- _The task_: Please return the listing below from the line with "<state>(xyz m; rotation" through its last line, exactly, and include nothing else.

● ● ● ●

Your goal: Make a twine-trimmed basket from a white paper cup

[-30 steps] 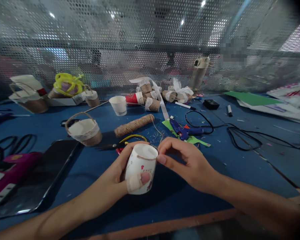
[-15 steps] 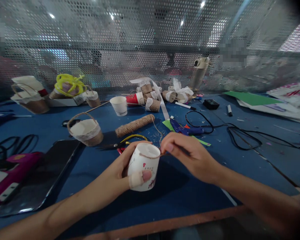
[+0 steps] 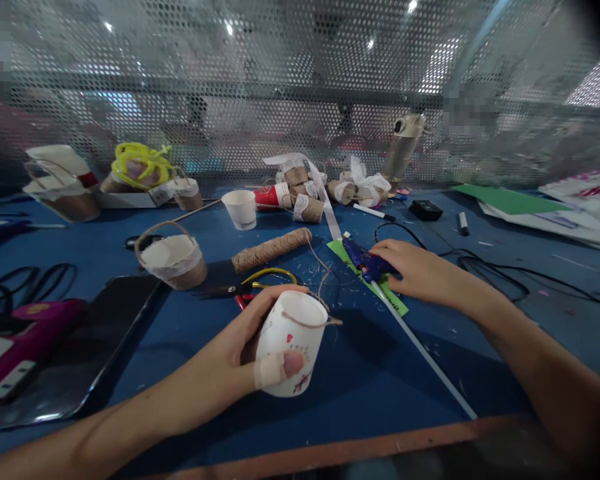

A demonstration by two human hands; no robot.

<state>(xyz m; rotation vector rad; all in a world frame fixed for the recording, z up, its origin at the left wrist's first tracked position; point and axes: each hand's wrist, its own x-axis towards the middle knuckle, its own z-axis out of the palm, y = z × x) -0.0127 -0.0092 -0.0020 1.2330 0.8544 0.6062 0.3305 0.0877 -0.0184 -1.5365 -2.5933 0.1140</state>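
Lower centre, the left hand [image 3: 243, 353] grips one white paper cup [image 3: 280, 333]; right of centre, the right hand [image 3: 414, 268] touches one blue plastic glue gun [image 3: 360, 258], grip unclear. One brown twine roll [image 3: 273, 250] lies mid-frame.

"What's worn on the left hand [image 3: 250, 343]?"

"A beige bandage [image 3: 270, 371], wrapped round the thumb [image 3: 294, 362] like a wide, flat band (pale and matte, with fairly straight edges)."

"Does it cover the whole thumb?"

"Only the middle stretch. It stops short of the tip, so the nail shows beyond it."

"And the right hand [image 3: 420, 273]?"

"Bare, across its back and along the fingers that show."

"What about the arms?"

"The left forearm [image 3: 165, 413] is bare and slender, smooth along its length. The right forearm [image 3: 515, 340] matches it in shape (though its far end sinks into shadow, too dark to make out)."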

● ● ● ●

- _Solved exercise_:
<state>(xyz m; rotation vector rad; all in a world frame fixed for the recording, z up, its origin at the left wrist's first tracked position; point and axes: each hand's wrist, its own x-axis towards the middle knuckle, its own z-axis out of the palm, y = z × x) -0.0127 -0.0092 -0.0020 1.2330 0.8544 0.6062 0.3305 0.0877 -0.0184 -1.5365 -2.5933 0.1140</state>
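Lower centre, the left hand [image 3: 243, 353] grips one white paper cup [image 3: 280, 333]; right of centre, the right hand [image 3: 414, 268] touches one blue plastic glue gun [image 3: 360, 258], grip unclear. One brown twine roll [image 3: 273, 250] lies mid-frame.

"What's worn on the left hand [image 3: 250, 343]?"

"A beige bandage [image 3: 270, 371], wrapped round the thumb [image 3: 294, 362] like a wide, flat band (pale and matte, with fairly straight edges)."

"Does it cover the whole thumb?"

"Only the middle stretch. It stops short of the tip, so the nail shows beyond it."

"And the right hand [image 3: 420, 273]?"

"Bare, across its back and along the fingers that show."

"What about the arms?"

"The left forearm [image 3: 165, 413] is bare and slender, smooth along its length. The right forearm [image 3: 515, 340] matches it in shape (though its far end sinks into shadow, too dark to make out)."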

That covers the exercise completely.